With this apparent catch-22 scenario within the construction business, several fear that the penalties introduced in the PRO Act would inadvertently result in more fines — $12.1 billion more in fines, according to the Associated Builders and Contractors — than any other industry.

Strong opposition from contractor associations

Two of the nation’s largest contractor groups —The Associated General Contractors of America (AGC) and the Associated Builders and Contractors (ABC) — are both sternly pushing back on the PRO Act. 

The groups consider the bill’s name (“Protecting the Right to Organize”) misleading and disingenuous, and both surmise that unions would have excessive leverage in unionizing and collective bargaining.

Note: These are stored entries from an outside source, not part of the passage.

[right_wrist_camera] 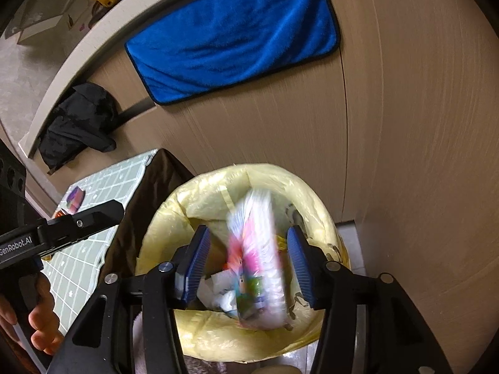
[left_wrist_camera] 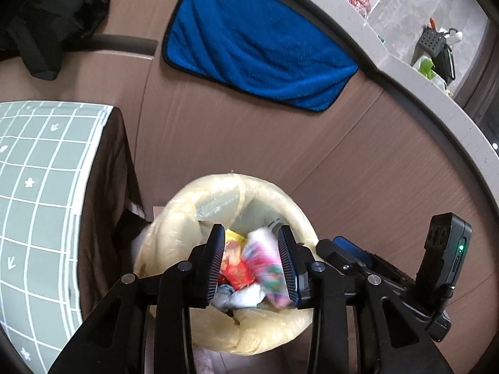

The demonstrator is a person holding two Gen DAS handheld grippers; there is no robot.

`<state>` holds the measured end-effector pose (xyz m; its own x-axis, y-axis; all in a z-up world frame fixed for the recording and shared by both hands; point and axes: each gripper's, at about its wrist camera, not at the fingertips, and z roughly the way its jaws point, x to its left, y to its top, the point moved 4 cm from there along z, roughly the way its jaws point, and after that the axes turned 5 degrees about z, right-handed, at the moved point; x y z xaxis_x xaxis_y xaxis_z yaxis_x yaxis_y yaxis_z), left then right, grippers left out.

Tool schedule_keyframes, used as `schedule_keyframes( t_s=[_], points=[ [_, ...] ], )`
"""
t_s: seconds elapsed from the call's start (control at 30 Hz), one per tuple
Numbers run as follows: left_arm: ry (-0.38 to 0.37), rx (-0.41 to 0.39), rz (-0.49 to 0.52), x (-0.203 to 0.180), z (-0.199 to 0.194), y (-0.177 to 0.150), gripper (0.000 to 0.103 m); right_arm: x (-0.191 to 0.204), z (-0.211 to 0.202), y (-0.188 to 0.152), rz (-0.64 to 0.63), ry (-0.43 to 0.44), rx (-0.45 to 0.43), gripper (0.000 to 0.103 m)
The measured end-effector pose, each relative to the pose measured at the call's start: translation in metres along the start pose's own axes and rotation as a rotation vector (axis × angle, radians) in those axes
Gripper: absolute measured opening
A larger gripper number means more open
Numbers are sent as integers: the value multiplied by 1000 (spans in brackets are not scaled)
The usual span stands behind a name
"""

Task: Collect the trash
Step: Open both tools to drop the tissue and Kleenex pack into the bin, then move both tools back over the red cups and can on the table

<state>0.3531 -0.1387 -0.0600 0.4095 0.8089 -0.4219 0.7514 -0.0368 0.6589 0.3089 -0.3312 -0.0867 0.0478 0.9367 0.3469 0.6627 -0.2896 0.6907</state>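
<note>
yellow-lined bin (right_wrist_camera: 218,196) rim below both parted, empty grippers (left_wrist_camera: 252,265) (right_wrist_camera: 248,265); wrapper (right_wrist_camera: 259,255) loose between.

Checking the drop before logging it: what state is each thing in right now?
Left tongs: open, above the bin.
Right tongs: open, nothing pressed.
Pink wrapper: blurred, loose between the right tongs.
Bin: yellow-lined, open, holding trash.
Blue towel: hanging on the cabinet.
</note>
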Motion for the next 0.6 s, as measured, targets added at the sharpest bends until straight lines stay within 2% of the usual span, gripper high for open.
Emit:
schedule_keyframes(
  t_s=[0.1,0.3,0.43,0.6],
  points=[
    [23,-26,10,7,-13,-1,37,7,-5,3,-10,0,-10,55],
    [120,-69,44,30,-42,-8,37,39,-10,6,-68,11,-24,55],
    [174,-102,32,57,-69,-14,37,78,-16,5,-130,41,-39,55],
    [298,-172,12,105,-117,-24,37,136,-14,2,-211,100,-35,55]
  ],
)
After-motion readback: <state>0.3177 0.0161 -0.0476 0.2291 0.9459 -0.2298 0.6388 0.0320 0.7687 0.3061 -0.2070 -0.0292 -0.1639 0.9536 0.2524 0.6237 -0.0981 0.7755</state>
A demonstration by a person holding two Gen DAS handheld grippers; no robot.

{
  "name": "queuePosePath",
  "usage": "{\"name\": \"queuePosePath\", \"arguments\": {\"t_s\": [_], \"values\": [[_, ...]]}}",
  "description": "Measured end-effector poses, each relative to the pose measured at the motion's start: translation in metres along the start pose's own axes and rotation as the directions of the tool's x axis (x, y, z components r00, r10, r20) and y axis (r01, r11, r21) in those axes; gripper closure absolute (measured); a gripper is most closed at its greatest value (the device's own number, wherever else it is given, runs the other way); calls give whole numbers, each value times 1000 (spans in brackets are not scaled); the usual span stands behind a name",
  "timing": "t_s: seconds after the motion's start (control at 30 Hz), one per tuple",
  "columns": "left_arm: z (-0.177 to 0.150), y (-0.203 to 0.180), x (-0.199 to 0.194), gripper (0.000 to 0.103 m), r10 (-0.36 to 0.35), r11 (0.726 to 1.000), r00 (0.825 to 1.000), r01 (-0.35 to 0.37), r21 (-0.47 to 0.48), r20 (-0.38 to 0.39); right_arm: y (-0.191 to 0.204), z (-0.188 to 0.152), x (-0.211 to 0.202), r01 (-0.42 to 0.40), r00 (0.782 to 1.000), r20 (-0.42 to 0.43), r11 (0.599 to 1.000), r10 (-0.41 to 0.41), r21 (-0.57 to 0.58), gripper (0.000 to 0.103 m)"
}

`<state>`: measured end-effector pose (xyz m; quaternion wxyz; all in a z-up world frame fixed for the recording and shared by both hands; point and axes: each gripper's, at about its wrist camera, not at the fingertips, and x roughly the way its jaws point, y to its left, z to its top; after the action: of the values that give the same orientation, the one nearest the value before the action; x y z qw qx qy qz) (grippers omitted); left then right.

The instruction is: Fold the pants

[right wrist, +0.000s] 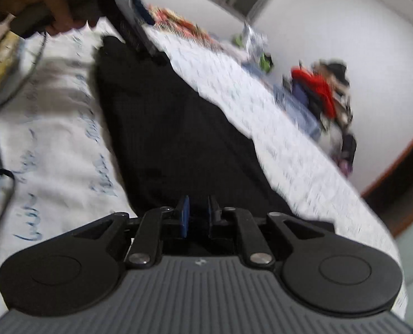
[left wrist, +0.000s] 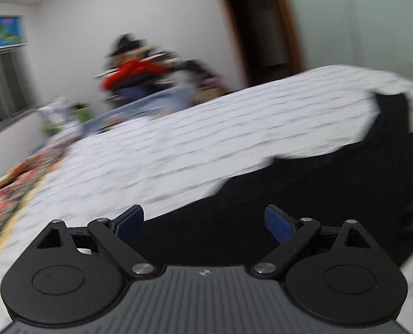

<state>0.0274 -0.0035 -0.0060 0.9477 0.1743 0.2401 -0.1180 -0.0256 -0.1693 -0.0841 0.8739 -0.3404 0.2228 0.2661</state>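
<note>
Black pants [right wrist: 167,128] lie stretched out on a bed with a white patterned sheet [right wrist: 53,144]. In the left wrist view the pants [left wrist: 304,194] run from below the gripper to the right. My left gripper [left wrist: 203,222] is open, its blue pads wide apart just above the dark cloth. It also shows at the top of the right wrist view [right wrist: 134,27], held by a hand at the pants' far end. My right gripper [right wrist: 199,214] has its jaws nearly closed over the near end of the pants, a narrow gap between the pads; whether cloth is pinched is not clear.
A pile of clothes with a red garment [left wrist: 134,72] sits by the far wall. Colourful bedding [left wrist: 9,192] lies along the bed's left edge. A dark doorway [left wrist: 259,27] is at the back. Cables [right wrist: 9,64] trail at the left in the right wrist view.
</note>
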Motion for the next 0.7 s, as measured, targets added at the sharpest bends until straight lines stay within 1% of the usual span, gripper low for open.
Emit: {"name": "queuePosePath", "arguments": {"t_s": [0.03, 0.1, 0.13, 0.17, 0.2, 0.27, 0.3, 0.33, 0.37, 0.4, 0.43, 0.47, 0.5, 0.6, 0.63, 0.67, 0.7], "values": [[4, -16, 1, 8, -52, 998, 999, 52, 26, 10, 1, -4, 6, -22, 999, -39, 1000, 22, 0, 93], [8, -48, 1, 8, -152, 986, 988, 150, 76, 25, 2, -9, 2, -37, 998, -42, 999, 36, -27, 93], [9, -62, 1, 8, -213, 973, 977, 209, 95, 30, -3, -11, -5, -36, 999, -34, 999, 35, -14, 93], [10, -74, 1, 8, -287, 953, 957, 282, 113, 30, -16, -14, -12, -15, 1000, -26, 999, 16, 33, 93], [11, -87, 0, 8, -370, 922, 929, 364, 130, 25, -31, -17, -17, 23, 999, -27, 996, -20, 89, 92], [12, -111, 1, 8, -506, 854, 862, 497, 152, 21, -69, -30, -24, 116, 992, -60, 974, -107, 193, 92], [13, -120, 3, 8, -553, 824, 833, 544, 157, 17, -88, -38, -25, 174, 984, -88, 957, -158, 232, 90], [14, -129, 6, 8, -588, 800, 809, 579, 154, 11, -109, -47, -24, 232, 971, -118, 938, -208, 258, 90], [16, -139, 8, 8, -612, 783, 791, 604, 147, 5, -129, -56, -21, 278, 958, -145, 920, -245, 277, 89], [17, -144, 13, 8, -623, 775, 783, 617, 135, -1, -148, -65, -17, 311, 948, -168, 901, -270, 303, 89], [18, -148, 20, 8, -626, 774, 780, 623, 115, -12, -166, -72, -11, 334, 940, -186, 879, -285, 340, 89], [19, -150, 28, 8, -627, 774, 779, 627, 90, -28, -187, -80, -5, 344, 937, -201, 853, -285, 392, 89], [20, -150, 36, 8, -629, 774, 776, 631, 61, -44, -205, -88, 1, 346, 937, -209, 829, -280, 441, 87], [18, -151, 52, 8, -648, 761, 758, 649, -19, -78, -255, -105, 26, 366, 930, -239, 740, -279, 564, 83], [18, -151, 56, 8, -649, 760, 756, 649, -32, -85, -270, -110, 35, 384, 923, -256, 713, -287, 586, 80], [18, -152, 58, 8, -652, 757, 753, 652, -38, -88, -282, -116, 44, 406, 914, -273, 686, -300, 604, 74], [19, -153, 59, 8, -655, 755, 750, 655, -39, -90, -291, -122, 51, 428, 904, -291, 666, -313, 611, 71]]}}
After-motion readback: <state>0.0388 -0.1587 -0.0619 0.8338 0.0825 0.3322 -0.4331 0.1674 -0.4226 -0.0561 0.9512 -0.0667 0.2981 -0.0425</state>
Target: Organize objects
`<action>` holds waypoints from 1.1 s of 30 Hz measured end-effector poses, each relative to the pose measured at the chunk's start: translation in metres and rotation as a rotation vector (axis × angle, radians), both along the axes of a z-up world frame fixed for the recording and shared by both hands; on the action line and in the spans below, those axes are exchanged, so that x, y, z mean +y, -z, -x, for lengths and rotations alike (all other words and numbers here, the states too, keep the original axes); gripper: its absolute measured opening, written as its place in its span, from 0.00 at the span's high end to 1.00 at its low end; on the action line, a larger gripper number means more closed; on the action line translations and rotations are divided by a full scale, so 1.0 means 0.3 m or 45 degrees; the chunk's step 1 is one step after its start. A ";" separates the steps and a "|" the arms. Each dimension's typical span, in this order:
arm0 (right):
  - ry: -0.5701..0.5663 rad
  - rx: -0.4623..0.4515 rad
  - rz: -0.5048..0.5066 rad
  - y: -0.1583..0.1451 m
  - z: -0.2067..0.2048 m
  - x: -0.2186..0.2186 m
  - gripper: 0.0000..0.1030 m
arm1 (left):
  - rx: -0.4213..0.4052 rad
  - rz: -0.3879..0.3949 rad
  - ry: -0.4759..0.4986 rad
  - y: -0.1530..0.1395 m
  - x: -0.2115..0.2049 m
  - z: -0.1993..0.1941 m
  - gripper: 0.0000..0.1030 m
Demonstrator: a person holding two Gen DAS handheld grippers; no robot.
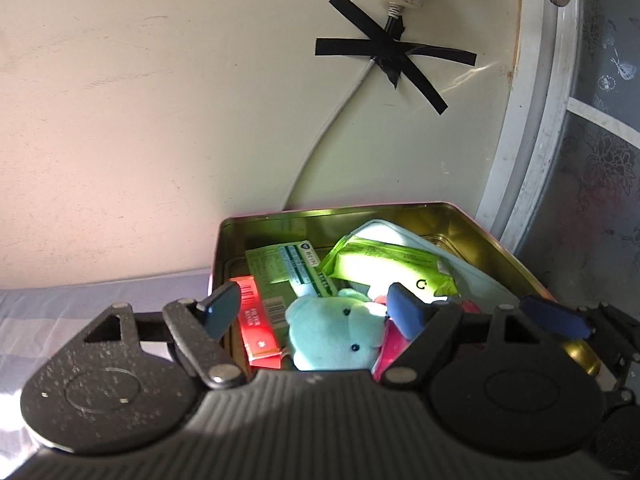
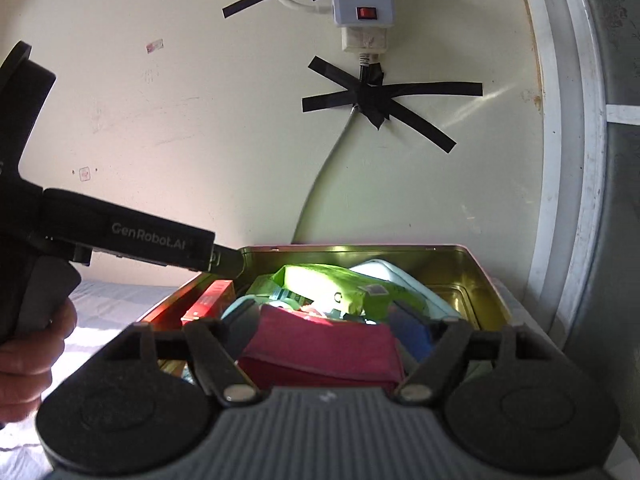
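The tin [image 1: 472,240] already looked well filled, so most of the sorting seemed done. Left gripper [image 1: 316,304] was spread wide with nothing pinched, the teal plush [image 1: 332,332] sitting just below its open fingers. Right gripper [image 2: 332,332] was spread around a red pouch [image 2: 320,354]; whether it squeezed, I couldn't tell. Beyond lay a red box [image 1: 256,320] and a green packet [image 1: 384,260].
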State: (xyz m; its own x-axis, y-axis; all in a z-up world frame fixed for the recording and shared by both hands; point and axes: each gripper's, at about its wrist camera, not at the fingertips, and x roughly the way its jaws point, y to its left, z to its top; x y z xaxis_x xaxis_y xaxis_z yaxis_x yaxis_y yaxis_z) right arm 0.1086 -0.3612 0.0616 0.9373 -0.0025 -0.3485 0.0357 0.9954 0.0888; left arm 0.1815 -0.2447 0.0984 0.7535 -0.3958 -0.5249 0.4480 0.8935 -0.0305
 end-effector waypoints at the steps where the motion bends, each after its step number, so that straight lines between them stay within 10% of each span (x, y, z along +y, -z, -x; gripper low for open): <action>1: 0.003 -0.016 -0.007 -0.007 0.028 0.015 0.24 | -0.013 -0.005 -0.011 -0.006 0.021 0.027 0.17; 11: 0.075 -0.149 -0.143 -0.034 0.292 0.203 0.00 | -0.119 -0.054 -0.093 -0.032 0.219 0.308 0.06; 33: 0.068 -0.030 -0.285 0.005 0.567 0.434 0.00 | -0.092 -0.020 -0.175 0.060 0.476 0.626 0.00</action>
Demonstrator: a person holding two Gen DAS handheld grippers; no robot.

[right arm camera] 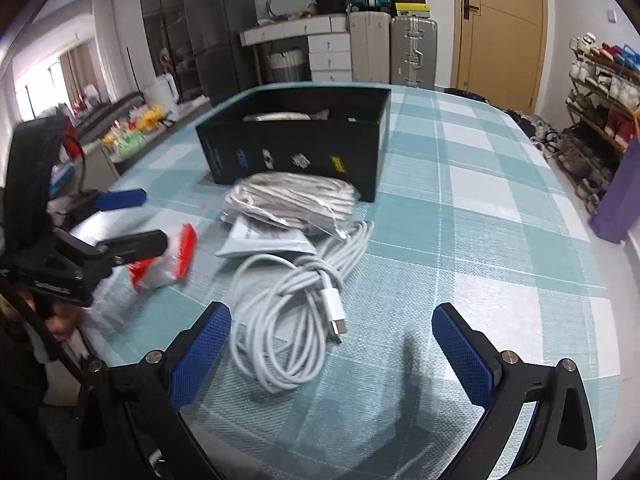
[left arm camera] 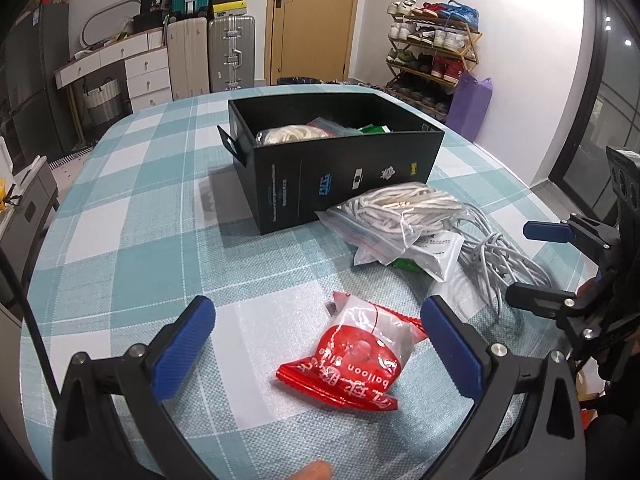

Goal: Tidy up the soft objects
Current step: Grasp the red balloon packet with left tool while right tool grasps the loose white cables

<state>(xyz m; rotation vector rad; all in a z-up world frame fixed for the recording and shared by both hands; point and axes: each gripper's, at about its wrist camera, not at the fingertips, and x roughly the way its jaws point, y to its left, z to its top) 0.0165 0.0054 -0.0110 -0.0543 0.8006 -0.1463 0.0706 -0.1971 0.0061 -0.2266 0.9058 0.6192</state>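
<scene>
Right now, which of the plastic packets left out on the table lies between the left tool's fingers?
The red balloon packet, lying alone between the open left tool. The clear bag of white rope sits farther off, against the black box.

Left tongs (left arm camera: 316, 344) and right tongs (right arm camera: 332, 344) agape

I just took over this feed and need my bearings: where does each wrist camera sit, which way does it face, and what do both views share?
Left wrist: sits behind the left gripper, open above the red balloon packet, facing the black box; a fingertip shows at the bottom edge.
Right wrist: sits behind the right gripper, open near the white cable coil, facing the same box; the left gripper appears at left.
Shared: box, bagged rope, cable, packet, checked tablecloth.
</scene>
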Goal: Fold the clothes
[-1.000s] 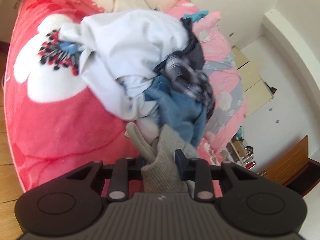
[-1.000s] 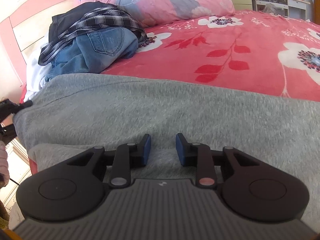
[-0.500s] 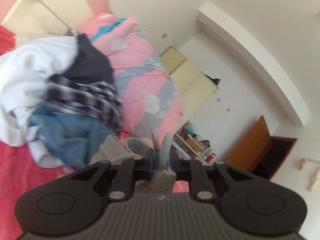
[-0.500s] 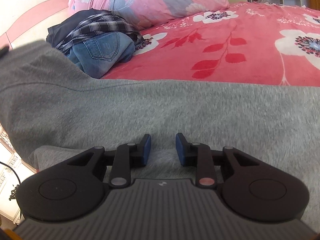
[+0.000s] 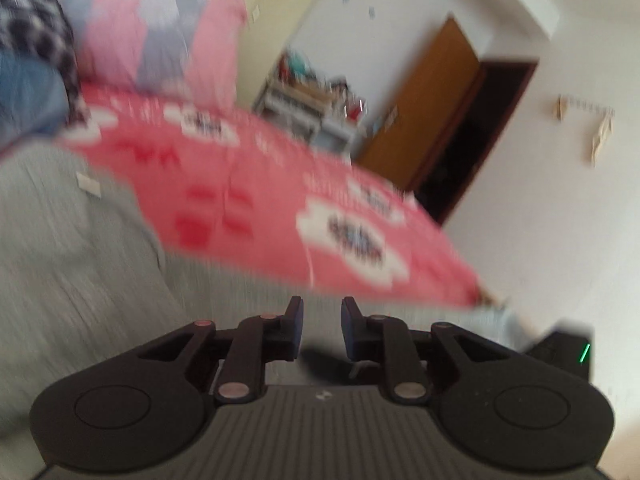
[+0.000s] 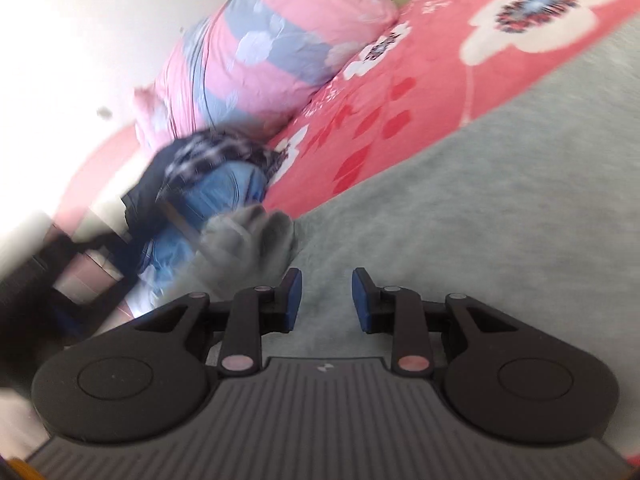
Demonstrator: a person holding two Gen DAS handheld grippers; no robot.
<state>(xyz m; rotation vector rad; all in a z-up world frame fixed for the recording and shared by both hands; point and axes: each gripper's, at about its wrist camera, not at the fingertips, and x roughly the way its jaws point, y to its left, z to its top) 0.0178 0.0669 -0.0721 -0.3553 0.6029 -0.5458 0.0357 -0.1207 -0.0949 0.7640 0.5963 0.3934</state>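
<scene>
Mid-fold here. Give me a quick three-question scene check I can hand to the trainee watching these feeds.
1. What lies spread on the red floral blanket, nearest both cameras?
A. a gray garment
B. a white shirt
C. a striped towel
2. True or false: the wooden door is shut.
3. In the pile by the pink pillow, what lies over the jeans?

Key:
1. A
2. False. It stands open, with the dark doorway beside it.
3. The plaid shirt.
</scene>
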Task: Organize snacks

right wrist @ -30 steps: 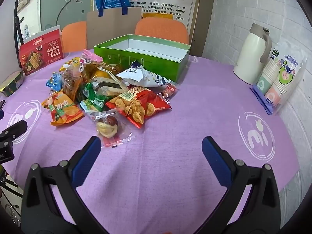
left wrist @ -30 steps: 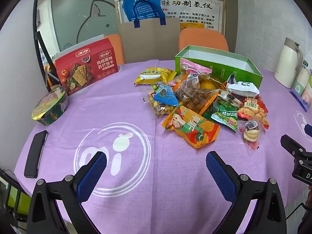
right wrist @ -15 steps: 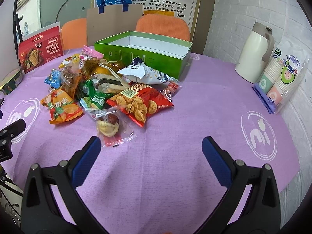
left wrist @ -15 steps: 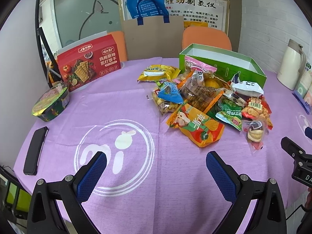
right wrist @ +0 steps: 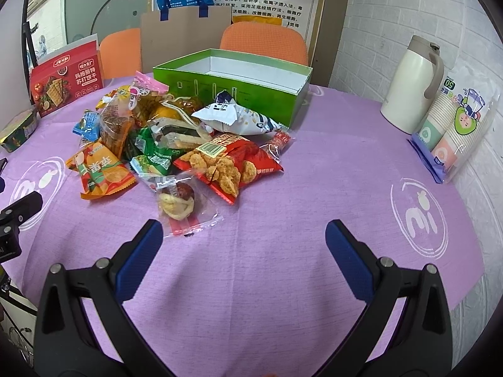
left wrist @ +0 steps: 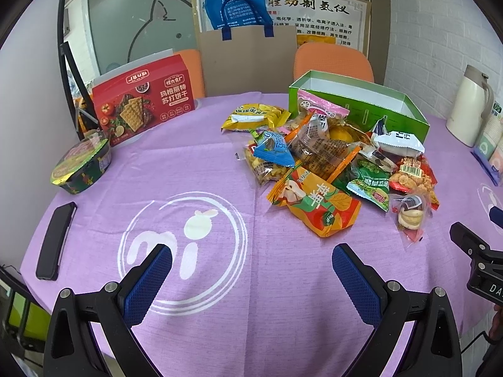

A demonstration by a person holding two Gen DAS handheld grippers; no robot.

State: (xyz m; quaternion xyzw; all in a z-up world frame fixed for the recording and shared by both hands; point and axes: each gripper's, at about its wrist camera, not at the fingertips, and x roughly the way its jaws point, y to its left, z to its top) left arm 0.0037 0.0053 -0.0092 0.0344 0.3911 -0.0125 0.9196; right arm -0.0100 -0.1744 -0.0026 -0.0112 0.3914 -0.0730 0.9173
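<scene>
Both grippers have drifted back a touch, so the snack pile [right wrist: 176, 138] looks slightly farther off, at 11 o'clock from the right gripper [right wrist: 242, 245], against the green box [right wrist: 232, 94]. Left gripper [left wrist: 251, 270] and right both hover empty, jaws spread wide. Paper cups [right wrist: 456, 132] read "50".

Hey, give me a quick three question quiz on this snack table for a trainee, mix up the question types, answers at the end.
1. True or false: the green box already holds snacks.
2. Which packet lies nearest the right gripper? A) clear pastry packet B) yellow packet C) white packet
3. Fill in: the jaws of the left gripper are ____.

Key: 1 false, its visible inside looks bare. 2 A. 3 open, as are the right ones.
</scene>
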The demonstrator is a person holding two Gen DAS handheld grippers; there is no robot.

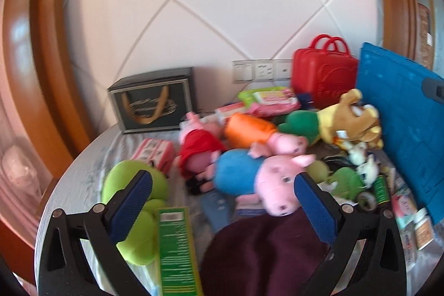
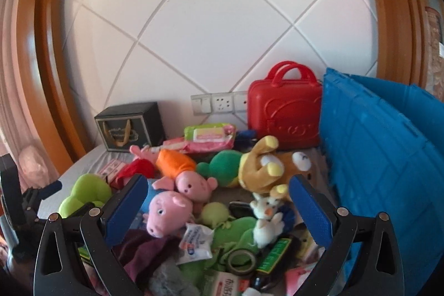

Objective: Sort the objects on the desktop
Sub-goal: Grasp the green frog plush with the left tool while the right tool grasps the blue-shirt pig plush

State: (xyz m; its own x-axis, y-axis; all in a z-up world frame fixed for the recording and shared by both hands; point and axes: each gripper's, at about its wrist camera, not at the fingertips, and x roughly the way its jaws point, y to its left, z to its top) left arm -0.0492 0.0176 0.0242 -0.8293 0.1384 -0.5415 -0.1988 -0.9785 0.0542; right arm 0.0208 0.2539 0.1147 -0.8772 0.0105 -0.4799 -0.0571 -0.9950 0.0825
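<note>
A heap of plush toys covers the table. A pink pig in blue (image 1: 258, 179) (image 2: 166, 208) lies nearest, with a pig in orange (image 1: 255, 132) (image 2: 180, 171) and a pig in red (image 1: 199, 154) behind it. A brown and yellow plush (image 1: 352, 118) (image 2: 272, 168) lies to the right by a green plush (image 1: 299, 124) (image 2: 224, 165). My left gripper (image 1: 224, 201) hangs open above a dark purple cloth (image 1: 263, 248), holding nothing. My right gripper (image 2: 219, 210) is open over a small white plush (image 2: 267, 218) and a tape roll (image 2: 241, 260).
A blue folding crate (image 1: 399, 135) (image 2: 383, 157) stands at the right, a red toy case (image 1: 322, 74) (image 2: 285, 115) and a black gift box (image 1: 152, 101) (image 2: 130, 126) by the wall. A lime plush (image 1: 133, 201) (image 2: 83, 193), a green box (image 1: 174, 248), wipe packs (image 2: 211, 133) and small packets crowd the table.
</note>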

Perhaps the biggest concern that AGC raised was the PRO Act’s reversal on a ban of “secondary boycotts.” This measure prevented unions from picketing against an employer even if they had no direct dispute with them — which in theory is applied to branches of the employer’s chain, but AGC CEO Stephen Sandherr said in a statement that “these boycotts will force many workers to suffer, without pay, for disputes where they do not stand to benefit,” and that the bill would bring about “a new era of labor unrest that will stifle future economic activity and job growth.”

ABC’s main point deals with the effects this would have on an economy still recovering from a year of pandemic fallout

“While the construction industry has already recovered three-quarters of the jobs lost during the COVID-19 pandemic, contractors need to hire hundreds of thousands of workers in 2021 just to keep up with the demand for construction services,” said ABC CEO Michael Bellaman.

“If the PRO Act becomes law, it will limit the ability for the construction industry to bring back or hire those professionals,” Bellaman added.

While AGC and ABC are the loudest voices advocating for a deeper look into the PRO Acts impact on the construction industry and its workers (going as far as to sway the holdouts with calls, meetings, and other negotiations), the largest federation of unions in the country, The American Federation of Labor and Congress of Industrial Organizations (AFL-CIO), has come out in full support of the bill.

As of time of reporting, there are no further co-sponsors to bring the bill closer to its 50-sponsor threshold. Republicans who oppose the bill have planned to filibuster, an intentional prolonging of a debate so that a vote count may never be reached — but Democrats have recently been planning on making changes to the long-held political tactic now that they have a razor-thin edge in the Senate compared to last year’s Republican Senate majority, which stopped the original PRO Act in its tracks.

Senator Schumer has quite a while to bring the bill to the floor for a vote: all the way up until the final sessions of the 117th congress on December 31, 2022.